The data
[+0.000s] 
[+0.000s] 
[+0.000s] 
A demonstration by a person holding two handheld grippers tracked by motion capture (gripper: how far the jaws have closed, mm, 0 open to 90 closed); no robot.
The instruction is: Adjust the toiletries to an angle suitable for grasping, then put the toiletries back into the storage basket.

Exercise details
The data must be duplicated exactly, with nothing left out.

The answer
[+0.000s] 
[+0.000s] 
[+0.000s] 
A demonstration by a person holding two handheld grippers tracked by motion capture (gripper: how far the jaws have closed, mm, 0 open to 90 closed); no robot.
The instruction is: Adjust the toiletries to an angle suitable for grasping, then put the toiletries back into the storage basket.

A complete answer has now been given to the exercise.